Женевьева взяла свечу и пошла впереди. Опи добрались до чулана на верху дома, свечу поставили на сундучок у входа и, вдвоем раздев Мариоп, уложили ее на широкий соломенный тюфяк и закрыли одеялом. Женевьева ушла, крикнув на прощание:
— Не забудь погасить свечу, чтобы не было пожара. И не вздумай опять гасить подолом рубахи, а дыханием или пальцами.
— Без вас знаю, — сказала Марго. — Здесь вам не кухня, нечего приказывать.
Она сжала двумя пальцами фитиль, тоненький язычок пламени погас, и, скинув в темноте платье, Марго нырнула под одеяло.
Прошел час или два и в доме давно все затихло, когда Марион вдруг открыла глаза.

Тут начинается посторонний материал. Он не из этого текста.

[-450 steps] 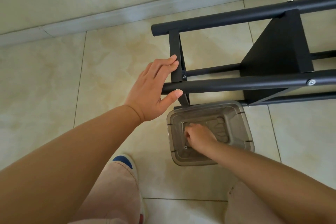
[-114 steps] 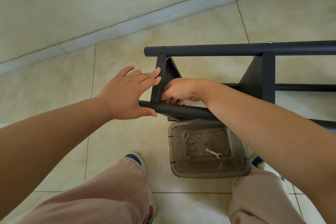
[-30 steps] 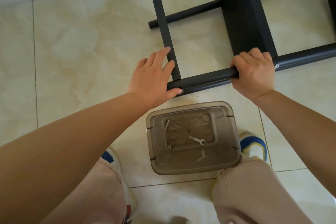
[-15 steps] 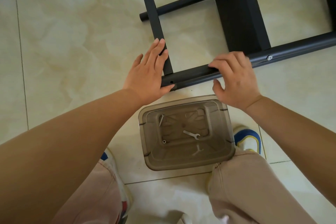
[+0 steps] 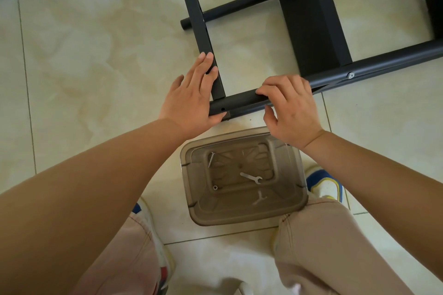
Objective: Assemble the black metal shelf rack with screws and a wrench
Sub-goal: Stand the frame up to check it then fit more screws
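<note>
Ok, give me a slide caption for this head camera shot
Both hands, left hand and right hand, steady the black rack above a tray holding a wrench.
</note>
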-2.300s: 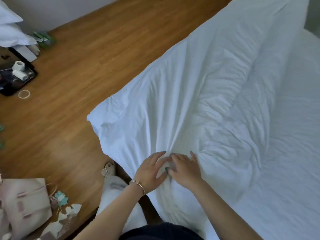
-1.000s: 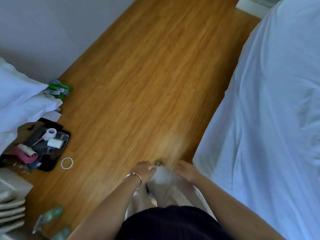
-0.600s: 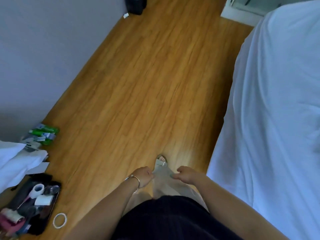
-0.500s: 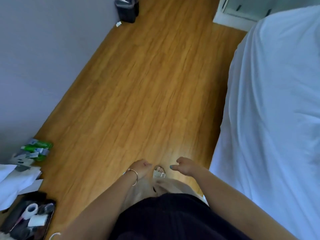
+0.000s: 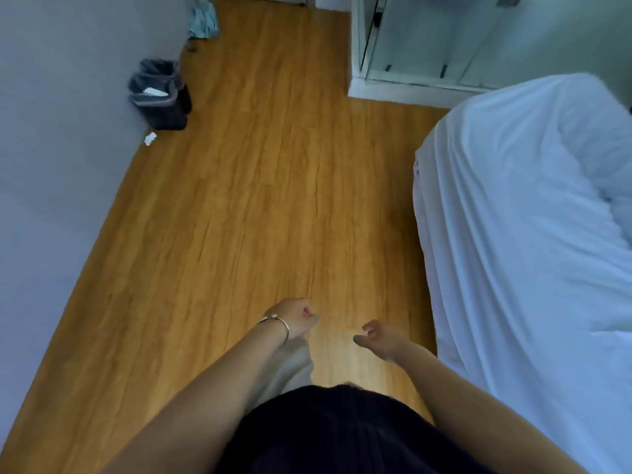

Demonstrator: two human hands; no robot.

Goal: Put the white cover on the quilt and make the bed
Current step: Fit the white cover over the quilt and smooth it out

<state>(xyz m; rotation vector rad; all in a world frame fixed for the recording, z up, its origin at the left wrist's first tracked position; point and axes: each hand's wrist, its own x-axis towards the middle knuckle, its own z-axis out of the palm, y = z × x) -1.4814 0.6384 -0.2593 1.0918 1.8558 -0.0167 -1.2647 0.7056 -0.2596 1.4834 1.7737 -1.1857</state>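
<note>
The white covered quilt (image 5: pixel 526 234) lies over the bed along the right side of the view, its edge hanging down toward the floor. My left hand (image 5: pixel 294 318), a bracelet on its wrist, hangs in front of me over the wooden floor with fingers loosely curled, holding nothing. My right hand (image 5: pixel 379 336) hangs beside it, fingers loosely curled, also holding nothing. Both hands are apart from the quilt, to its left.
A wooden floor (image 5: pixel 260 200) runs ahead between a grey wall on the left and the bed. A dark waste bin (image 5: pixel 159 95) stands by the wall with a paper scrap (image 5: pixel 150 138) near it. A glass door with a white frame (image 5: pixel 420 42) is at the far end.
My hands have left the quilt and moved apart. My view has turned from the bed to the floor and lifted forward, so the tray and clutter on the left have dropped out of sight.
</note>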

Свеча горела ослепительно ярко, и от нее, будто от камня, брошенного в воду, волны света разбегались кругами, все шире и шире, от стены до стены, и от этого воздух в чулане был жаркий и душный. Марго, на корточках перед сундучком, откинула его крышку и что-то искала там. И вдруг выпрямилась, и в руках у нее было длинное платье. Она встряхнула его, и серебристая ткань засверкала, переливаясь. Косые полосы, будто змейки, зеленые и золотые, бежали от ворота к подолу, и платье шуршало и шептало, будто ручеек, бегущий по камням.